The flora and fauna of Honduras reflects the country's geographical location inside the tropics. This has allowed for diverse species of plants and animals to be adapted, but some of them are now in danger of extinction. This has posed the Honduran government, offices and nature organizations to look after the protection of the local environment, like the creation of nature reserves.

== Flora ==
The flora of Honduras is varied.
Pluvioselva, classified a tropical rain forest, is one of its most impressive vegetal populations. Ecologists designated it "Hygrophilous Megatherm Type", for corresponding to regions of high humidity and constant high temperatures, with a single dominant species, like pines or firs, covering big areas.

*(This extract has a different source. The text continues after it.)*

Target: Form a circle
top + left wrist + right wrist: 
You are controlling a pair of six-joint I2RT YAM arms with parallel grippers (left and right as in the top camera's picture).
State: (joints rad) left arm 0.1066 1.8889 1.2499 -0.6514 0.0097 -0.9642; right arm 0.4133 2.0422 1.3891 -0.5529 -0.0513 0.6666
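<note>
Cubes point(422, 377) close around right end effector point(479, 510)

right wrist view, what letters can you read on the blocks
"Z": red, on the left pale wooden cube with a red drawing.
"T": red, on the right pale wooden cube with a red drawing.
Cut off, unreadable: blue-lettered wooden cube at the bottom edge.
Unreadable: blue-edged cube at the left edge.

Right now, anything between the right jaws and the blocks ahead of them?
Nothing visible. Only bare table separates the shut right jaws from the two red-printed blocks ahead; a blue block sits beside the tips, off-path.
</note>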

The eastern part of the country, La Mosquitia, has many creeper and climbing plants, such as lianas. There is a great variety of epiphytes, most strikingly the orchids. Adapted to the humid environment, trees are enormous and do not possess deep roots, but are supported thanks to large buttress roots, while the leaves are large and many. The tree trunks are straight and smooth and their first branches are high above the forest floor. The rainforest corresponds to parts of the northern region below 600 meters in elevation where there is no fully defined dry season, and covers 29% of the total area of the country. Among the more typical plant species in this biogeographical region: Spanish cedar (Cedrela odorata), American mahogany (Swietenia mahagoni), St Mary's tree (Calophyllum brasiliense), guayacan (Tabebuia guayacan), wild cashew (Anacardium excelsum), guayabo (Terminalia amazonia) and many others.

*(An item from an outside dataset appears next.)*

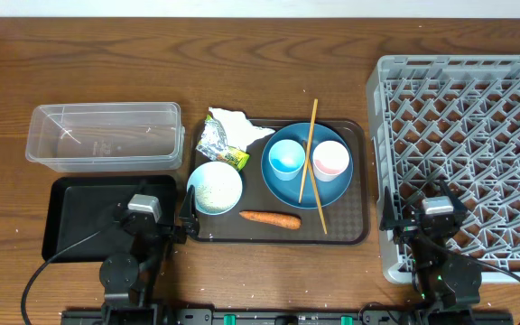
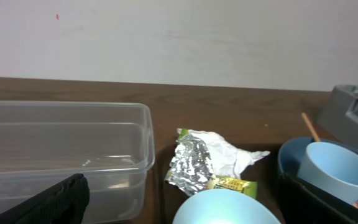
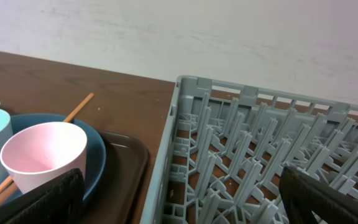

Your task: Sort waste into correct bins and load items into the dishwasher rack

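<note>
On the dark brown serving tray (image 1: 350, 230) lie the blue plate (image 1: 307, 190), with the light blue cup (image 1: 287, 158) and the white-pink cup (image 1: 330, 160) on it. Two chopsticks (image 1: 311, 135) lie across the plate. The pale blue bowl (image 1: 215, 188) holds white rice. The carrot (image 1: 271, 218) lies at the tray's front. The crumpled wrapper (image 1: 224, 135) hangs over the tray's back left edge. The clear tub (image 1: 102, 135) and black tray (image 1: 84, 217) are on the left, the grey rack (image 1: 463, 135) on the right. My left gripper (image 1: 153, 224) is open over the black tray's right end. My right gripper (image 1: 422, 221) is open over the rack's front left corner.
The left wrist view shows the tub (image 2: 61, 143), the wrapper (image 2: 197, 158), the bowl's rim (image 2: 222, 205) and the light blue cup (image 2: 334, 171). The right wrist view shows the white-pink cup (image 3: 42, 155), the plate (image 3: 98, 155) and the rack (image 3: 260, 143). A pale wall stands behind the table.
</note>
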Robot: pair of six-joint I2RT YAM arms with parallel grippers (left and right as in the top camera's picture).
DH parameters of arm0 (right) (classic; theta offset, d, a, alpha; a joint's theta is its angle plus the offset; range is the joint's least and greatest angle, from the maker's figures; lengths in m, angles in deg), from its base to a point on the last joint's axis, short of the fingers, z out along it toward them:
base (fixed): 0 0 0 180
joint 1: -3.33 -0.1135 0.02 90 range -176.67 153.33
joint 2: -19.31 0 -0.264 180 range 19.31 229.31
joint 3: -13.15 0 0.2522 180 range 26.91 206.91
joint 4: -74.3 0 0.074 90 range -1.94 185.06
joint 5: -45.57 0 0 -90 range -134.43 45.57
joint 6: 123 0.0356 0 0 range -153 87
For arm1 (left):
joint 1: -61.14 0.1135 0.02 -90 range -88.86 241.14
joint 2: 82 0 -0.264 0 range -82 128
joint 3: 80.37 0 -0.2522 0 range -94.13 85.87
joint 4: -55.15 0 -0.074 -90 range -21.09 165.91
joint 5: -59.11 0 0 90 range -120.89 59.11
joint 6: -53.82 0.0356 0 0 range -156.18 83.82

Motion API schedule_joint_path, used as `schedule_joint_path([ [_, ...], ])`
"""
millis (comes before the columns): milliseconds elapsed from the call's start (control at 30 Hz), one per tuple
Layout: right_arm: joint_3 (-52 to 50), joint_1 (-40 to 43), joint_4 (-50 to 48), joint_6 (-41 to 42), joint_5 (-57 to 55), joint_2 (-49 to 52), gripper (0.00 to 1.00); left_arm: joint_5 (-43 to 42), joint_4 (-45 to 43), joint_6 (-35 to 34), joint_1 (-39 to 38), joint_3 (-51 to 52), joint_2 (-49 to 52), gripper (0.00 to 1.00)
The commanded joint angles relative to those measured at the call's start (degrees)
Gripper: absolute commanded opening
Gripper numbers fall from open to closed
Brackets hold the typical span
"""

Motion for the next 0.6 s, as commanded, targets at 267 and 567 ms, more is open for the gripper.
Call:
schedule_joint_path([
  [267, -0.1, 0.4, 0.2, -0.7, 0.2, 0.0, 0.99, -8.2, -2.2, -12.6, 0.3, -3.3, -0.3, 0.98],
  [567, -0.1, 0.4, 0.2, -0.7, 0.2, 0.0, 0.99, -11.3, 9.6, -12.6, 0.3, -21.3, 6.8, 0.98],
])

Numerous palm trees exist near the coasts, as well as tropical fruit trees and multicolored flowering plants. It is very common to find textile plants like cotton or the pacaya palm (Chamaedorea tepejilote). Also there are many medicinal plants like chicory, Mexican-tea and tolu balsam. Used as producing trees of rubber (Ficus elastica) and resin, the white hawthorn, and the castor oil plant (Ricinus communis).

== Fauna ==
Honduras fauna is very rich and varied, the most common of those being arboreal, or living in flowing rivers and lake waters. Big animals are not very numerous but there are hundreds of species of reptiles, amphibians and birds; lizards and many varieties of fish in the rivers. Monkeys, bats and numerous birds abound in the trees. Since there is no cold season, thousands of species of insects swarm constantly: wasps, ants, mosquitoes, gnats and others.

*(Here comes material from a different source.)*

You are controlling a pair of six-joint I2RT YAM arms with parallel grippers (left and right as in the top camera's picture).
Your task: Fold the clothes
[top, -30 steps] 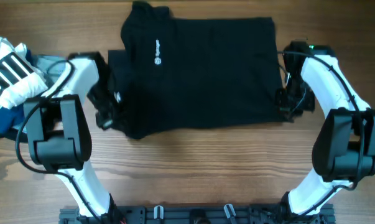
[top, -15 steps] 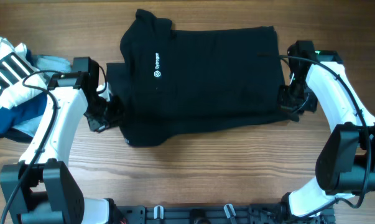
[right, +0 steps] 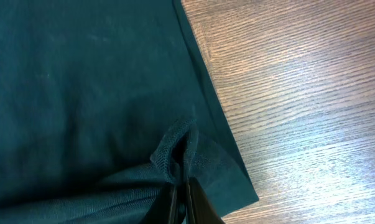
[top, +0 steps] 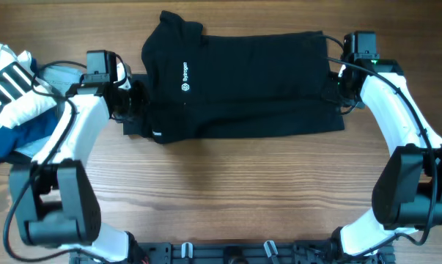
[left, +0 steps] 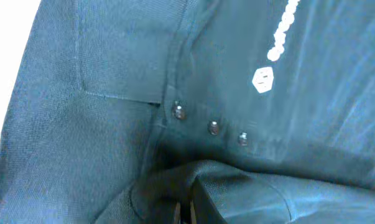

Among the mammals, Baird's tapir (Tapirus bairdii), white-lipped peccary (Tayassu pecari), collared peccary (Dicotyles tajacu), jaguar (Pathera onca), cougar (Puma concolor), ocelot (Leopardus pardalis), margay (Leopardus wiedii), jaguarundi (Herpailurus yaguaroundi), spectral bat (Vampyrum spectrum), Wagner's bonneted bat (Eumops glaucinus), white-nosed coati (Nasua narica), raccoon (Procyon lotor), giant anteater (Myrmecophaga tridactyla) can be found.

Bird species are also varied and abundant. Some of them are: hummingbirds (more than 20 species); black-throated trogon (Trogon rufus), pale-billed woodpecker (Campephilus guatemalensis), spectacled owl (Pulsatrix perspicillata), mottled owl (Strix virgata), keel-billed toucan (Ramphastos sulfuratus), collared aracari (Pteroglossus torquatus), yellow-crowned amazon (Amazona ochrocephala), Finsch's parakeet (Aratinga finschi) and king vulture (Sarcoramphus papa).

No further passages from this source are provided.